7) Traffic: Density of traffic can also be another point of failure in the winter time because you do not want to be around a lot of cars if you were to encounter a bad situation. Many times I will take the back roads to avoid a lot of traffic but in the event of adverse weather I would not want to be on an unfamiliar stretch of highway so the super slab was the way to go. Turning on the Hazard Flashers seemed to be the right thing to do even though when the snow began to fall, the traffic thinned out dramatically. I sure though that anyone approaching me would take one look at me and say "look honey, there's an idiot on a motorcycle and it is snowing." I'm sure people were calling me crazy and I heard one trucker on the CB say, "Now that's being too hard-core." Definitely this was a major failure point, but if you must, you must, just make sure you give yourself plenty of room to keep from getting in a worse situation.
8) Road Surface: This is also an important factor as in adverse weather you are still riding on the surface of something. Measure are often taken to put on chemicals to melt the snow and ice, but in a storm the rate of accumulation is faster than the chemical reaction and it gets to the point of little or no affect. Also, at freezing that melting snow turns to ice making matters worse than had there been no treatment at all. By the time I was committed the interstate turned to be my better bet. The two country road exits that I had encountered were not clear or treated. I did not know what I might have encountered if I got off on one of those exits, and trying to wheld a 900+ lb bike back around or trying to pick it up if it fell on the side road was just not an option for me. If I was to go down, I wanted to be where it would be easier to recover. Fortunately I did not have to find out what I would have done if I went down. Though the snow was falling fast and visibility was limited, on the interstate I did not feel the bike slipping at all except at one bridge. I have learned from reading and experience that the best you can do is "roll" across the ice by not decelerating or accelerating while on the ice. You want the rolling power of the motor to keep the gyro going, but yet coasting. It's hard to make sense out of this and I would only suggest you practice it when you have no choice as I have had to do. While on the interstate I stayed in the outside of the outside lane and had to stop twice to clean my windshield of the ice buildup. But regardless of how daring or how talented you are this was the worse point of failure of them all, being on less than ideal conditions on a highway. Had a driver not been paying attention they could have or would have slide into me no matter how careful I was. To prove that point there were about three cars in the 9 mile stretch that took to a guard rail or the ditch.
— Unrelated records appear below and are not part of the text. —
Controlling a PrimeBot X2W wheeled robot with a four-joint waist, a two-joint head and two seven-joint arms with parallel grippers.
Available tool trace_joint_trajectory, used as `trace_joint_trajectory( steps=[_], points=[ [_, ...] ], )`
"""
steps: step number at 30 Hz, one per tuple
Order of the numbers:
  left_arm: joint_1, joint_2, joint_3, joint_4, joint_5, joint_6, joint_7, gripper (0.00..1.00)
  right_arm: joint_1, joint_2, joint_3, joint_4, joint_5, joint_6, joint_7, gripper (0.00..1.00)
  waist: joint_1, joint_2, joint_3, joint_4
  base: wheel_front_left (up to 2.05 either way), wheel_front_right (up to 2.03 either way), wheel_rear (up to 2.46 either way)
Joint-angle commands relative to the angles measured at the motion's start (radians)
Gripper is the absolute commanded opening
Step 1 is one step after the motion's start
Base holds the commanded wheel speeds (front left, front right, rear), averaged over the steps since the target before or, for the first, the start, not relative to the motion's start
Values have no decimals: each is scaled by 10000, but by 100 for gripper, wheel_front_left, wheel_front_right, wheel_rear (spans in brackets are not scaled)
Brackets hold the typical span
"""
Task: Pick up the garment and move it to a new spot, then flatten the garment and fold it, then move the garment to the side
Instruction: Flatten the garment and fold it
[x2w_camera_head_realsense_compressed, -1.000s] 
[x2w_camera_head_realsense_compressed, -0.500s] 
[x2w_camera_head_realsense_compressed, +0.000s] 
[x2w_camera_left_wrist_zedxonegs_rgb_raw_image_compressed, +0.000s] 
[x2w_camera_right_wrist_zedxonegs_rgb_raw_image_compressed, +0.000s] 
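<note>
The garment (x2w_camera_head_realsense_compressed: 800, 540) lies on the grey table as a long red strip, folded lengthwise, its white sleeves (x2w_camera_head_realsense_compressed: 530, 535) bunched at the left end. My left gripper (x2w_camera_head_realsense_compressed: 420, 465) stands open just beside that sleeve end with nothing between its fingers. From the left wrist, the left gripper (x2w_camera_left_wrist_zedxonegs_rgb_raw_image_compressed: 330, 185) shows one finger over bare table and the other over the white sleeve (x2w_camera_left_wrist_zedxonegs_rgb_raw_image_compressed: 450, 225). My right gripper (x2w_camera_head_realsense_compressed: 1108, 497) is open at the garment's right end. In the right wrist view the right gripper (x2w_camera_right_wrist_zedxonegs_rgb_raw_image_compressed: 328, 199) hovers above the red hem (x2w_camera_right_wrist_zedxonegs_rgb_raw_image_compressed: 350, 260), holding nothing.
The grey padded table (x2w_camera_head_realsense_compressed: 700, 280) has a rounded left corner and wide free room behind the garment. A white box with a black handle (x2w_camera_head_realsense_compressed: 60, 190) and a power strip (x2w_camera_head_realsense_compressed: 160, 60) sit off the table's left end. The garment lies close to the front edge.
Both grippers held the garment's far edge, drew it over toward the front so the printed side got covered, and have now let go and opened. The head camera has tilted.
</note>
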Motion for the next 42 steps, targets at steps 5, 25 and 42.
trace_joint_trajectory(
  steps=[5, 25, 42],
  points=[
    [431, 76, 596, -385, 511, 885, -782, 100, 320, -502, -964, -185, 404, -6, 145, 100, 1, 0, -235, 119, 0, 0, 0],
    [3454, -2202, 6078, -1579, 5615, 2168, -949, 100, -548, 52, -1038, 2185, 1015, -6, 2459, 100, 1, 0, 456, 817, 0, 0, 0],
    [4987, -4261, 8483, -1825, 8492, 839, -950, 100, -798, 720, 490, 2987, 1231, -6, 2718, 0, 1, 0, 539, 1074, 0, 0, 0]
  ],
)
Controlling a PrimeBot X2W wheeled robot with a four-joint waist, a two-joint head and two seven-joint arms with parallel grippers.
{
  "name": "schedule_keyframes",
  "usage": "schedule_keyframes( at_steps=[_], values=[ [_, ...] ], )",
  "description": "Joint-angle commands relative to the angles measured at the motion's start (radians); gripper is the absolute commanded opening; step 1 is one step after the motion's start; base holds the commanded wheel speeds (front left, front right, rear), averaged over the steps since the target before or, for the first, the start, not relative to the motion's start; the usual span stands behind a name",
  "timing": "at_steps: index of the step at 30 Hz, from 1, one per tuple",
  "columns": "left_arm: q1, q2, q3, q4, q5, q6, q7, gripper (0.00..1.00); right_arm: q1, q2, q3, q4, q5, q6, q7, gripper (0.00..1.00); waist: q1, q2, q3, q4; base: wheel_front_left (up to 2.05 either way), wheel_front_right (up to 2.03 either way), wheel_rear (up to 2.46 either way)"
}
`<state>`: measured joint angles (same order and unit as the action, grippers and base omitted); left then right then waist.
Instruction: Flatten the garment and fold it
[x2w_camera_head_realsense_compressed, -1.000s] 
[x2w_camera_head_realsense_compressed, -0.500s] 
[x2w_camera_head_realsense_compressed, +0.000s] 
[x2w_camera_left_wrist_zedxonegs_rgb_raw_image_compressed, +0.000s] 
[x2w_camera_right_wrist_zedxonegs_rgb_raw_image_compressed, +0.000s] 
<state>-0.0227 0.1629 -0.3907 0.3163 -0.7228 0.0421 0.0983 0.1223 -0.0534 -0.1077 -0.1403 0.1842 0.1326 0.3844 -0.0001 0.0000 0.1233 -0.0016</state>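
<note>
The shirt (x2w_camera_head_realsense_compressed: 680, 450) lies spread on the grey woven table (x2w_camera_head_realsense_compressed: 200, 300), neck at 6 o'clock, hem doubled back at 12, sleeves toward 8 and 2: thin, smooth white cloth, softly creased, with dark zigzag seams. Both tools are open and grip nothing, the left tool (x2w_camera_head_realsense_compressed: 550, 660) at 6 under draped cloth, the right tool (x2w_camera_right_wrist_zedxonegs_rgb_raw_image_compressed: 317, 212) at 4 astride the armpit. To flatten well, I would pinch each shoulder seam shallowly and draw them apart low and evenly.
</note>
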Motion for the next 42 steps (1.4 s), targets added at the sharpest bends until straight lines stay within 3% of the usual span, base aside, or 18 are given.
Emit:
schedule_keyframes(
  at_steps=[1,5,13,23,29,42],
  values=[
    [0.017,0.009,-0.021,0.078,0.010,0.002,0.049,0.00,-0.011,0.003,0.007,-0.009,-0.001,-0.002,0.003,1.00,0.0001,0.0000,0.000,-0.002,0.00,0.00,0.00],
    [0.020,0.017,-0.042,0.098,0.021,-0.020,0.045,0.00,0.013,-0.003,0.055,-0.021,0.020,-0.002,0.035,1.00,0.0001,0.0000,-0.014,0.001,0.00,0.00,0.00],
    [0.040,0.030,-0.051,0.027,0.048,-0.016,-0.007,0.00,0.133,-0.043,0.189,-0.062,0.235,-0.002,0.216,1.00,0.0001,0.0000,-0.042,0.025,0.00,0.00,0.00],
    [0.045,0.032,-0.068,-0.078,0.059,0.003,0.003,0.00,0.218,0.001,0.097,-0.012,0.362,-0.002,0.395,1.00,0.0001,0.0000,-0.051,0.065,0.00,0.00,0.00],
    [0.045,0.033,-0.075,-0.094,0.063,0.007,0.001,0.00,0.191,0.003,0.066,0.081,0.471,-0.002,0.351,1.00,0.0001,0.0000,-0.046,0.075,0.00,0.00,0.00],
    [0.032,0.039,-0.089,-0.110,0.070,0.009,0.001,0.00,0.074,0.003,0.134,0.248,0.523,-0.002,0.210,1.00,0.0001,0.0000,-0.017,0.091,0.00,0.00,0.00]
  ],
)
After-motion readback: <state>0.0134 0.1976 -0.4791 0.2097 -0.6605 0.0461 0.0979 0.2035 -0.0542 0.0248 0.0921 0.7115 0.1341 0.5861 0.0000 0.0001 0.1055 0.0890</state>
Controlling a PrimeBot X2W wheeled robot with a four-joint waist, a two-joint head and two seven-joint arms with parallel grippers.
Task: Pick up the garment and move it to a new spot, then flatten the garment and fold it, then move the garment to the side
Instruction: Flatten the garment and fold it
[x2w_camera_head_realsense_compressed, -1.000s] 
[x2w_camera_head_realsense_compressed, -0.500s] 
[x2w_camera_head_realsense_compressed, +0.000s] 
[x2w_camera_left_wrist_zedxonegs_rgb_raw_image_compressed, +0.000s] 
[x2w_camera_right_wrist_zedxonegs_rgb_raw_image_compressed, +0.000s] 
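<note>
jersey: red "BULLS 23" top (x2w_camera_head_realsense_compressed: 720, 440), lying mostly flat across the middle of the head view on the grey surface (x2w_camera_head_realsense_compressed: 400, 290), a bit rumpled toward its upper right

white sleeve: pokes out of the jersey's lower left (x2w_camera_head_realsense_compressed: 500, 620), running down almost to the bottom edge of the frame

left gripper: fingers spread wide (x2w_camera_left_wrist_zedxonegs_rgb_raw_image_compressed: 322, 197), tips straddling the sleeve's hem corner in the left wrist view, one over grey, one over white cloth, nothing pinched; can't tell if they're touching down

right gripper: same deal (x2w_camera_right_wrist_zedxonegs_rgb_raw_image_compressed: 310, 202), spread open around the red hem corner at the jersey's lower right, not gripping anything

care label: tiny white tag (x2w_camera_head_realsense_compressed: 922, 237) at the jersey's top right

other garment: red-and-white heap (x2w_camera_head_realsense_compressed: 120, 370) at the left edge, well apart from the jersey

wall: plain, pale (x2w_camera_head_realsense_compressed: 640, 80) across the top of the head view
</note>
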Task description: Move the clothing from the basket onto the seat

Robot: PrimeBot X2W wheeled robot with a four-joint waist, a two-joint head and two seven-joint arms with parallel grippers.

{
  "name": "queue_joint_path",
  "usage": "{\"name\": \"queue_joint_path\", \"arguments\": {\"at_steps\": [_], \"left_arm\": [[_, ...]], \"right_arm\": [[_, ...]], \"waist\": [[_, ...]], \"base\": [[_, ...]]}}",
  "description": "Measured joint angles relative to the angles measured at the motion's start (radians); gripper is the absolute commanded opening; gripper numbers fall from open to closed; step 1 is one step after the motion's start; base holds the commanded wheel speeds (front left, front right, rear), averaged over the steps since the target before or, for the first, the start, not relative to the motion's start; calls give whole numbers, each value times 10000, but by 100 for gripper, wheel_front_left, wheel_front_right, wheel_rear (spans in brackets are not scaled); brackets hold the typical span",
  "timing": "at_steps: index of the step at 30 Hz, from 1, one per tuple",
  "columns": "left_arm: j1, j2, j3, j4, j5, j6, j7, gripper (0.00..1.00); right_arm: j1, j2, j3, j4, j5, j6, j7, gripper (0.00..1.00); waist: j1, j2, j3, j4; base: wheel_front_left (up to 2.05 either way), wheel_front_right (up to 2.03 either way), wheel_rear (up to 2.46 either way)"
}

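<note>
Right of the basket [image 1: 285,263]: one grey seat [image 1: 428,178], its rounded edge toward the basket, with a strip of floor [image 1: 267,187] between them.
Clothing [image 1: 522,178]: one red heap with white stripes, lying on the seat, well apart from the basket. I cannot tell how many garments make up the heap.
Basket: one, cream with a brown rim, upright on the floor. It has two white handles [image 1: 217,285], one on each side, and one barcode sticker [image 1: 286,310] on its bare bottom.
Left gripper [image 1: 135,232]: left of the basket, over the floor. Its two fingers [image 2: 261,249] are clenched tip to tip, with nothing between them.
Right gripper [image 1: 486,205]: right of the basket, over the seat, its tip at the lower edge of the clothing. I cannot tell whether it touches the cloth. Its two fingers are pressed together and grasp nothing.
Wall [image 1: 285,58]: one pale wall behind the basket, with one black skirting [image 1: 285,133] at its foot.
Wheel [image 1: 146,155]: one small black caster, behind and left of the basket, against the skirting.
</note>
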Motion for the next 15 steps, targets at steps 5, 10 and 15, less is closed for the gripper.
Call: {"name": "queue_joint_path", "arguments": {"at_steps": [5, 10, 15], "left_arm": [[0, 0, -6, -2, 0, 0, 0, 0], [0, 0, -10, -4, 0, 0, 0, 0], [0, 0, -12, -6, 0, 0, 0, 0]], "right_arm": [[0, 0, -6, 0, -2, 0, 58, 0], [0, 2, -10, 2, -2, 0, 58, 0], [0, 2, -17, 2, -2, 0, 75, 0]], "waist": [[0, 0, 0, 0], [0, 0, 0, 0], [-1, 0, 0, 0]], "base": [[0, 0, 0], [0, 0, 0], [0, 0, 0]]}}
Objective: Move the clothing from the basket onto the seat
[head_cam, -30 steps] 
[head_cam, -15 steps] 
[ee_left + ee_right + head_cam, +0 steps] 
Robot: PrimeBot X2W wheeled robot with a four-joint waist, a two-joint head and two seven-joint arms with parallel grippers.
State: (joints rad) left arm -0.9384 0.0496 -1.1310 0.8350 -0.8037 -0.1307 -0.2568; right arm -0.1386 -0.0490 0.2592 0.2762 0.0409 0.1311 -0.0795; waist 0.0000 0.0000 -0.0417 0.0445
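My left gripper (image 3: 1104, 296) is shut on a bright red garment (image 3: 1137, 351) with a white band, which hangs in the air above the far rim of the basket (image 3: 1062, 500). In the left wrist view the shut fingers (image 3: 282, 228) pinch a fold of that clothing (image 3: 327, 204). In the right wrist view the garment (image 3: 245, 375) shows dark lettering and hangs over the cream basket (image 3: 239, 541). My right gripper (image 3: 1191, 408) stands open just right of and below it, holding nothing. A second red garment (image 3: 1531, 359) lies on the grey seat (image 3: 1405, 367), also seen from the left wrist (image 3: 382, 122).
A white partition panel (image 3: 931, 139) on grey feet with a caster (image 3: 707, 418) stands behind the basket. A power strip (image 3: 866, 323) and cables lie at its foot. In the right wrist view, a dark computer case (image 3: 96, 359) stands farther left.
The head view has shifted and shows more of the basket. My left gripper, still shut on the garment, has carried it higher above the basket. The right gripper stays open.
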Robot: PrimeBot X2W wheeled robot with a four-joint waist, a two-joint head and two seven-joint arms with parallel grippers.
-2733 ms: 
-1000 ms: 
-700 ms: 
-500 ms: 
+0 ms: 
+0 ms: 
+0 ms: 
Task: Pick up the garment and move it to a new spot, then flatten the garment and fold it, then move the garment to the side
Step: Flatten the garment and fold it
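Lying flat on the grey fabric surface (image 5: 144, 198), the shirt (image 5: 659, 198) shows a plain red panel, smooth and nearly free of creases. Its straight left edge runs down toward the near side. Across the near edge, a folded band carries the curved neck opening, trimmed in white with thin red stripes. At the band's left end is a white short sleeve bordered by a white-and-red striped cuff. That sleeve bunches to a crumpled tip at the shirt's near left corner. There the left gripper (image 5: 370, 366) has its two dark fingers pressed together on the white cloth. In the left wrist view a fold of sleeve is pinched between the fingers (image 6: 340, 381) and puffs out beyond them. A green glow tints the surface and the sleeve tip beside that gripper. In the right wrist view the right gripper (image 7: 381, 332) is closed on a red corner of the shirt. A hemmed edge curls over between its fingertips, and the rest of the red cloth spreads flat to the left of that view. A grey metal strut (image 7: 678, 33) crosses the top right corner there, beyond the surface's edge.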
I recall seeing the first snowflakes I thought of another Vision rider that his bike is done in a "Star Trek" theme I wonder if he (Cometman) ever rode through snow yet at night on his Vision." The flakes coming at you through the reflection of the headlight remind me of the opening credits of Star Trek and the passing through the stars. As the snow got heavier it was also covering the road. I was listening to the CB and heard the south-bound truckers say that it started at the 150 mile marker and I was at the 122 heading north with no good place to exit. The lines on the road had faded away with the covering of the heavy and fast snow and the snow that had hit my windshield was freezing into a solid layer. I turned on my emergency flashers and pulled to the side of the road, only thinking of keeping the bike up as well as not sliding into the ditch I used my feet as runners until I came to a stop.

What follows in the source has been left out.